Fairer Deal für Ryanair-Beschäftigte in Deutschland: ITF und ETF verzeichnen einen wichtigen Erfolg

Die Vereinte Dienstleistungsgewerkschaft (ver.di) hat bekanntgegeben, dass sie von Ryanair als Interessensvertretung des gesamten Kabinenpersonals in Deutschland anerkannt worden ist.
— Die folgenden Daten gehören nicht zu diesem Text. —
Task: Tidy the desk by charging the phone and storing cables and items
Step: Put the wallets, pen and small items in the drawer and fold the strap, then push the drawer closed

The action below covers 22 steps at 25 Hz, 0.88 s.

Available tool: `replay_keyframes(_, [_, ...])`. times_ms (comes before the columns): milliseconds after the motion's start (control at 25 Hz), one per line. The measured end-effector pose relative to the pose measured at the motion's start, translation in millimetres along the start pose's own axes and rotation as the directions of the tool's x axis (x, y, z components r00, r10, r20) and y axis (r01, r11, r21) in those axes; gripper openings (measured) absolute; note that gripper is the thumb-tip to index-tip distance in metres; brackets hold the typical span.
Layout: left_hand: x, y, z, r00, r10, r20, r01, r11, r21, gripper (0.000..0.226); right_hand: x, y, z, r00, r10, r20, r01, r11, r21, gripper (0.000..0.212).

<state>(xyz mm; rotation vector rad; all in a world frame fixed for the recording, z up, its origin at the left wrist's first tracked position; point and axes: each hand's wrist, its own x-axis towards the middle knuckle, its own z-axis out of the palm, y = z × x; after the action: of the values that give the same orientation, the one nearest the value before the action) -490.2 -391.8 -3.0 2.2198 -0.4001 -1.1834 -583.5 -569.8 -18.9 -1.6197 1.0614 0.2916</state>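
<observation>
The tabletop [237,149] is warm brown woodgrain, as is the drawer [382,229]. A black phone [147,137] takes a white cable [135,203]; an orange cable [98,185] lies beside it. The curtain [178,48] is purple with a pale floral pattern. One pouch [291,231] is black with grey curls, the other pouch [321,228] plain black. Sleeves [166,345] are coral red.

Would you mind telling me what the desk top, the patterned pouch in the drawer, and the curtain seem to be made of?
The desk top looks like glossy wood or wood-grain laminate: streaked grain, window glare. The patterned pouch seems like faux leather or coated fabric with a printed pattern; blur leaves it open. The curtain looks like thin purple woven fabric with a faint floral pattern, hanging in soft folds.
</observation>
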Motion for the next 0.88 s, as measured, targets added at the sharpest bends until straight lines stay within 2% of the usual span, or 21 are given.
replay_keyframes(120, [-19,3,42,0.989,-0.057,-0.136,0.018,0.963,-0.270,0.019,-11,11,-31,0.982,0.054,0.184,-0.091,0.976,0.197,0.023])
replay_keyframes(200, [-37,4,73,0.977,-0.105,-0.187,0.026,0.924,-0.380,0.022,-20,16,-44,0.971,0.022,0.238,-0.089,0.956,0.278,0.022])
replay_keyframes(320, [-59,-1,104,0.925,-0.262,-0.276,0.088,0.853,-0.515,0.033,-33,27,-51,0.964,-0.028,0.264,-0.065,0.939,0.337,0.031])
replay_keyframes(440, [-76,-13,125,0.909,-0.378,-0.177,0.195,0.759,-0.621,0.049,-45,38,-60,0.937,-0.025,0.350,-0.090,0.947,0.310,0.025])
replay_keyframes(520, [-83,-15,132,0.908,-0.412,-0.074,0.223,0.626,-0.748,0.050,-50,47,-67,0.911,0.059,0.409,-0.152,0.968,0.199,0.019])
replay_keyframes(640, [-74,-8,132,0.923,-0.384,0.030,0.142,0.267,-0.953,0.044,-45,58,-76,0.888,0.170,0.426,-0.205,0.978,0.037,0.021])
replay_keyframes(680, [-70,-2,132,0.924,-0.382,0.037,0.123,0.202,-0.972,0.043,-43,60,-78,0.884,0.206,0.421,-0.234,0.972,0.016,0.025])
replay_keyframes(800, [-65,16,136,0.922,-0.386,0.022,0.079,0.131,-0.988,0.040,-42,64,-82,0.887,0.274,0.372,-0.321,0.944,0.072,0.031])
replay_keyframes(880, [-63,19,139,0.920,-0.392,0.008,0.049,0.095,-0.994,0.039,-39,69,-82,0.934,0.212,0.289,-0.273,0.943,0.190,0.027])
ITF-Generalsekretär Stephen Cotton hat auf die Nachricht reagiert:

"Ich beglückwünsche unsere Mitgliedsgewerkschaft ver.di für die Anerkennung durch Ryanair. Sie ist ein wichtiger Schritt in Richtung einer Verbesserung der Bezahlungs- und Arbeitsbedingungen für die Beschäftigten in Deutschland.

Die ITF und die ETF haben sich zusammen mit ihren angeschlossenen Luftverkehrsgewerkschaften in Europa und Nordafrika für einen fairen Vertrag für die Ryanair-Beschäftigen eingesetzt. Erst vor zwei Wochen kamen Vertreter/innen des Kabinenpersonals in Dublin (Irland) zum ersten Ryanair-Kabinenpersonalsgipfel zusammen und erarbeiteten eine Charta für Ryanair-Besatzungen, in denen die Forderungen klar formuliert wurden.

Die von ver.di durchgesetzte Anerkennung ist eine weitere Etappe auf dem Weg zu einem besseren Unternehmen. Besonders bemerkenswert ist, dass die Vereinbarung deutschem und nicht irischem oder britischem Recht unterliegt. Damit wird ein wichtiger Präzedenzfall geschaffen, wonach in jedem Land, in dem die Fluglinie vertreten ist, nationales Recht und nationale Rechtsprechung gelten. Das war von Anfang der Kampagne an eine Kernforderung der Beschäftigten und Gewerkschaften.

Die Anerkennung ist allerdings erst der Anfang. Das für seine geringen Gehälter und drakonischen Verkaufsziele bekannte Unternehmen hat noch einen langen Weg vor sich, bis es als fairer Arbeitgeber bezeichnet werden kann. Vor allem in einer Woche, in der Ryanair die Verträge eilends unterzeichnet hat, um Arbeitskampfmaßnahmen zu vermeiden, muss das Unternehmen beweisen, dass eine Anerkennung mehr ist als nur Worte auf Papier, und konkrete Verbesserungen für die Beschäftigten liefern.

Zwar hat Ryanair vielversprechende Anerkennungsvereinbarungen mit ver.di in Deutschland und der Gewerkschaft Unite in Großbritannien unterzeichnet, doch in anderen Ländern besteht noch viel Handlungsbedarf. Deshalb mussten sich unsere Mitgliedsorganisationen in Belgien, Irland, Italien und Spanien mit Streikaktionen Gehör verschaffen. Die Kampagne ist erst vorbei, wenn Ryanair-Beschäftigte im gesamten Netzwerk einen fairen Deal durchgesetzt haben."